Inaugural records are not as clear on whether Bibles were used, until we reach Abraham Lincoln (1861). From that time forward, we know exactly what each president decided to do as they were inaugurated into this most important position. Most follow Washington’s example, although there have been a few exceptions.
John Quincy Adams (1825) used a book of the law that included the Constitution. Teddy Roosevelt (1901) did not use anything for his first inauguration. That may be because of the rapid administration of the oath owing to the assassination of William McKinley. Likewise, Lyndon B. Johnson (1963) used a Roman Catholic missal found on Air Force One following the assassination of John F. Kennedy.
Presidents-elect are allowed to decide what they would like to do. If they choose a Bible, they are also able to select which Bible, if it is open or closed, and, if open, to what place in the Bible. Most have chosen family Bibles. Many have chosen specific verses, while others have opened the Bible at random (see table).
Some presidents, perhaps unable to choose, or wanting further inspiration, protection, and encouragement, have used two Bibles. In this group are Presidents Truman (1949), Eisenhower (1953), Nixon (1969 and 1973), Obama (2009), and Trump (2016). Each has used two Bibles either open or closed. For example, Truman had one Bible opened to Matthew 5, while the other Bible was open to the Ten Commandments. President Obama used Lincoln’s and Martin Luther King’s Bibles, both closed.
Contemporary accounts of Washington’s inauguration are few. It is commonly reported, although not verified, that President Washington kissed the Bible after taking the oath, and whispered, “So help me, God.” Once the ceremony concluded, he went immediately to St. Paul’s Chapel to invoke the blessing of God upon the new government. Because Washington recognized the importance of the venture on which this then-fledging country was to embark, he included God. And because of his forethought, the Bible continues to be used. Some presidents also include both the saying and the kissing of the Bible upon taking the oath.
History can be an interesting profession or hobby. Presidential history holds its own intrigue; even spiritual intrigue. Is the presence of the Bible at inaugurations important? Is the verse selected important? For me, perhaps.
It may give insight as to where the heart of the leader lies. For the cynical among us, it may be seen as a prop, no more important than the decisions made about bands, balls, and parades.
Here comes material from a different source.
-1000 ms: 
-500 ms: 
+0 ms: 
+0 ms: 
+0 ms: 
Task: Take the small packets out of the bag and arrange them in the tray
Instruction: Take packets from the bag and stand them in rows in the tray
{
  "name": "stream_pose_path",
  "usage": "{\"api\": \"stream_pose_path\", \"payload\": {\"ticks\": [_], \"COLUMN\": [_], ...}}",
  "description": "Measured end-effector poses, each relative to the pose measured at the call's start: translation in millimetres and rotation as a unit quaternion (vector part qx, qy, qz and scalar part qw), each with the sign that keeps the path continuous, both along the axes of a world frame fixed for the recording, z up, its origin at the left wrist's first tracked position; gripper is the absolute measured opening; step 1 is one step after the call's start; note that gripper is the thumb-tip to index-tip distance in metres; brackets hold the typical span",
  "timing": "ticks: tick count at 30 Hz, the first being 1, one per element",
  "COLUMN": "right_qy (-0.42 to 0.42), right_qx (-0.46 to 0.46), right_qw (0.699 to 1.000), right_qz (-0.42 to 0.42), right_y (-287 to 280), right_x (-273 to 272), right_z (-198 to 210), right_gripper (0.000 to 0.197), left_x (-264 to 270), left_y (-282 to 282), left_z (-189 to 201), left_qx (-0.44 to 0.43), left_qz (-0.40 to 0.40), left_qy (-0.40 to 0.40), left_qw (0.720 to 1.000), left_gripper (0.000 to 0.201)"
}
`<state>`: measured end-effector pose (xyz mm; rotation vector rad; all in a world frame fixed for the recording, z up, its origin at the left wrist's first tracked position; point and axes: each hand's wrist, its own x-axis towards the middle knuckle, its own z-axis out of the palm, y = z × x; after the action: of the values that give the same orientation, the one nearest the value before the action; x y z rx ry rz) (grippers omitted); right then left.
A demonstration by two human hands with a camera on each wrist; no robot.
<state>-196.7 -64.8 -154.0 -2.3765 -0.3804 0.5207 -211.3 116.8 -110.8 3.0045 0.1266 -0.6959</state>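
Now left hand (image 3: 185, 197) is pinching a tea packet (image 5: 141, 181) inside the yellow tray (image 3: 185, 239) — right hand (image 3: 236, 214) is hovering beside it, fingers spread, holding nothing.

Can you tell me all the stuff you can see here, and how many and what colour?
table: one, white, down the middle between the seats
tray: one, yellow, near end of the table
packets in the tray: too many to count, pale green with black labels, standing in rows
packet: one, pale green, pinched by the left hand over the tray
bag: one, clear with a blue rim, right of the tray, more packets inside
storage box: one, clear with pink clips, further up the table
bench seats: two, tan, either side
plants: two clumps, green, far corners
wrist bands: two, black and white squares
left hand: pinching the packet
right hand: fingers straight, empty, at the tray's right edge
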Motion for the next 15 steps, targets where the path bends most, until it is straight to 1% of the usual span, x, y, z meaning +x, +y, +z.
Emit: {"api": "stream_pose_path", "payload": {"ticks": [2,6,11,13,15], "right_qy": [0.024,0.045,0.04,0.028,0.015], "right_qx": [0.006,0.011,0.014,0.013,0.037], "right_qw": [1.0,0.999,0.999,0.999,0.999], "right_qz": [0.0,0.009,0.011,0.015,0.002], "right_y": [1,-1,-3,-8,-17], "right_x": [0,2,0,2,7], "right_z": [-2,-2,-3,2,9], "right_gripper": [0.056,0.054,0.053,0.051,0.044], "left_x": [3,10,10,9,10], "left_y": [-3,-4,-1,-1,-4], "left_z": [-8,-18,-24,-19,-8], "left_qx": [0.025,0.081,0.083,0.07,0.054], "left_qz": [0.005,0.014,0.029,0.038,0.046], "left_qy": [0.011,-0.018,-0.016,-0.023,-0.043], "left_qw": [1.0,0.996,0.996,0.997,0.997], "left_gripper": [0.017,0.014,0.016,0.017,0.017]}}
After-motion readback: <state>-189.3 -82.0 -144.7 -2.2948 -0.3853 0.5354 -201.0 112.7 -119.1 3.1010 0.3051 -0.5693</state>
We don’t know, for we cannot judge a leader’s heart. What we can wish is that the Bible’s presence at least causes that individual to pause, ponder, and perform in a way that recognizes that God is and should be fully acknowledged and active in directing a country’s leadership and vision.
Merle Poirier is operations manager for Adventist Review Ministries.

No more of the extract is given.